Qual será o amor que contém o clima desalojado?
Ao meu redor vejo apenas todas as ânsias de uma Sexta-feira Santa.
Que o meu pranto seja o canto mais manso; minha tristeza,
procissão de maio desde o mar até o campo; minhas ilusões,
dez barcos guarnecidos que navegam para a feira.
Jamais, jamais a minha vida sem encantamento.
E é o encantamento o cheiro do desejo primaveril entre as macieiras.
E é o encantamento todo o amor de uma rocha seca – com a luz, com o sol.
E é o encantamento, desde meu berço até o túmulo meus gemidos os que geram o milagre.
[UM CANÁRIO ESTÁ METIDO EM MEU CABELO]
Um canário está metido em meu cabelo e as amendoeiras
atomizaram todas as suas flores.
Talvez sejamos mais inocentes que um canário, porém castos não somos.
E não importa quantos mastros sejam desmontados, quantas medusas sejam mortas,
meu ser sempre será um exílio
Ah já, já! Venham dizer a canção que não se apaga – o rumor da clematis quando se deixa
acariciar pelas sombras, a barafunda da baleia quando encalha e seus pequenos se salvam,
O hino de nossa vida quando se perde, e encontramos nosso coração.
O que farei com as dores, os estros, os anseios?
O sol segue apenas uma trajetória.
Um dia abrirei as minhas pálpebras e minhas coxas, para receber a chuva.
Também abrirei os caminhos que sufocaram minhas resistências.
Sim. O que a mão não alcança, nosso coração supera.
[ESTA ÚLTIMA GOTA DO VINHO]
Esta última gota do vinho contém o grito de um caracol,
sobre uma onde navega minha esteira de trigo.
Ah, para! Porque ali à direita no céu vi a nuvem de meu coração.
O delfim é meu filho, as ânsias são meus olhos, e o mar as esgotou.

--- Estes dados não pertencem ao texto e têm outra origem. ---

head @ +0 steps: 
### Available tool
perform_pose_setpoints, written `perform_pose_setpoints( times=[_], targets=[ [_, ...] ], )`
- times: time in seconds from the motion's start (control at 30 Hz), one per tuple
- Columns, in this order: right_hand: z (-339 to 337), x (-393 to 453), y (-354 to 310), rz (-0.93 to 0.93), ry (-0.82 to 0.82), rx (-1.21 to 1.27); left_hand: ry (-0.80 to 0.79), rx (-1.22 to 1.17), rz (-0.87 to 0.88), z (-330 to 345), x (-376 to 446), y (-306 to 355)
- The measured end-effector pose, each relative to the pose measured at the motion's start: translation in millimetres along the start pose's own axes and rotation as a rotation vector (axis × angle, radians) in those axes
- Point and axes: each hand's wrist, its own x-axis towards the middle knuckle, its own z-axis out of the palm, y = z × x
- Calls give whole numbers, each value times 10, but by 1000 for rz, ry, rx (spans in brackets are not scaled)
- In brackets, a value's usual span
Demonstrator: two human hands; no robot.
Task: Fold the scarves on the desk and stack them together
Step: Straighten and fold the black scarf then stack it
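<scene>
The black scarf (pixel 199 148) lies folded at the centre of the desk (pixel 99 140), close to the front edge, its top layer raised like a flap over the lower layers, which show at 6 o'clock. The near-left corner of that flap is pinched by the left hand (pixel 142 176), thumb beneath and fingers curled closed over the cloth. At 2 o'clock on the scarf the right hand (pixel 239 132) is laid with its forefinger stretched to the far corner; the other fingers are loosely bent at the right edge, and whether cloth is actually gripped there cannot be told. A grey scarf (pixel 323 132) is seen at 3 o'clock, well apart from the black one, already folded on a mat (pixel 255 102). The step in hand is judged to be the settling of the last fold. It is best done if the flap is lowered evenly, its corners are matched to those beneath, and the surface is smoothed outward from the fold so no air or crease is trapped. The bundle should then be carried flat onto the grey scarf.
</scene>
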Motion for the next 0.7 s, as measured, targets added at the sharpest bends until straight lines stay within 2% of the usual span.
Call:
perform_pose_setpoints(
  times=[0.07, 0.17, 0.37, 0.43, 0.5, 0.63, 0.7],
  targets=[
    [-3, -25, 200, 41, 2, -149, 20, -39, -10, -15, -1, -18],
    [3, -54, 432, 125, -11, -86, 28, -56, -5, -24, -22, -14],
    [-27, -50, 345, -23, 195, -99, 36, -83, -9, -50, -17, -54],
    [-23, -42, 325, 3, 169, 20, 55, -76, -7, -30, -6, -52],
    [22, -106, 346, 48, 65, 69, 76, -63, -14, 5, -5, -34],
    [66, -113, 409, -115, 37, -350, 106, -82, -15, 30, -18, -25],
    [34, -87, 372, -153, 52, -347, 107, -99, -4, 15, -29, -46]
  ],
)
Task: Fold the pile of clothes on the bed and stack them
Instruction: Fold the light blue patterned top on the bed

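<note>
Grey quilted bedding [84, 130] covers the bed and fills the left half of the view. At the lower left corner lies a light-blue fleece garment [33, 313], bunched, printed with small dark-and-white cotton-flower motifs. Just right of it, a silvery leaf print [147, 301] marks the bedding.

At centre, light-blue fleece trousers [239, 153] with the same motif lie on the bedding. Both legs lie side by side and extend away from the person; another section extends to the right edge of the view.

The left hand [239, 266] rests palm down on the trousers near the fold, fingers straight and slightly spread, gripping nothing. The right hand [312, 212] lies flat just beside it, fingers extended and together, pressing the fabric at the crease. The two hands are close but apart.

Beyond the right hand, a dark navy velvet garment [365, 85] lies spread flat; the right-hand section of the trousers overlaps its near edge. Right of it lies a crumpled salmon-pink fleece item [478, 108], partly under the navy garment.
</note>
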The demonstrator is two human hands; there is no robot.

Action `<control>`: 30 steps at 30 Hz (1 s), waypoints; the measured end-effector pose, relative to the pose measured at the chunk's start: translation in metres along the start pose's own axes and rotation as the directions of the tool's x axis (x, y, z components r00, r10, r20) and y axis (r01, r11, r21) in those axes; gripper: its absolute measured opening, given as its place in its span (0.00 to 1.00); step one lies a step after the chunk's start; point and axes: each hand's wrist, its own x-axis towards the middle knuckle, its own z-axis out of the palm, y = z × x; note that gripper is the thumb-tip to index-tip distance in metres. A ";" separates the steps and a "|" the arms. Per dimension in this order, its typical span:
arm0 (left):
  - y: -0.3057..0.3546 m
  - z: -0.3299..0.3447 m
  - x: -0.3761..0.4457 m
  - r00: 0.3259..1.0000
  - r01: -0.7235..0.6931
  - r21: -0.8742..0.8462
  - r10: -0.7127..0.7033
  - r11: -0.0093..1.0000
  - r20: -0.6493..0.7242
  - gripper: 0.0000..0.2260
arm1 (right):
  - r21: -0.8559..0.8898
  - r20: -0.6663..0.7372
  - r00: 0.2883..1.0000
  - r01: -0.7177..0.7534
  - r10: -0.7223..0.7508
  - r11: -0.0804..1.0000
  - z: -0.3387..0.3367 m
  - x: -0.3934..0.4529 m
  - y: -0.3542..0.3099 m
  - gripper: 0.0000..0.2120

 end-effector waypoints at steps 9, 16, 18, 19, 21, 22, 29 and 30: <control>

Contei os pequenos recipientes do balcão – desse número sem valor algum sempre falta meu ser.
Tenho vivido entre as rochas com tantas grutas marinhas – em cada
Terno buraco da cova pendo minha bandeira natal.
Jamais olhei detrás de minhas velhas fotos
(ali onde estou tão indefesa) – tem que acaso venha a descobrir meu drama pessoal.
Assim um dia encontrarei entre meus lençóis uma rosa vermelha – dentro de sua
intensidade espreitar o peso de sua ternura.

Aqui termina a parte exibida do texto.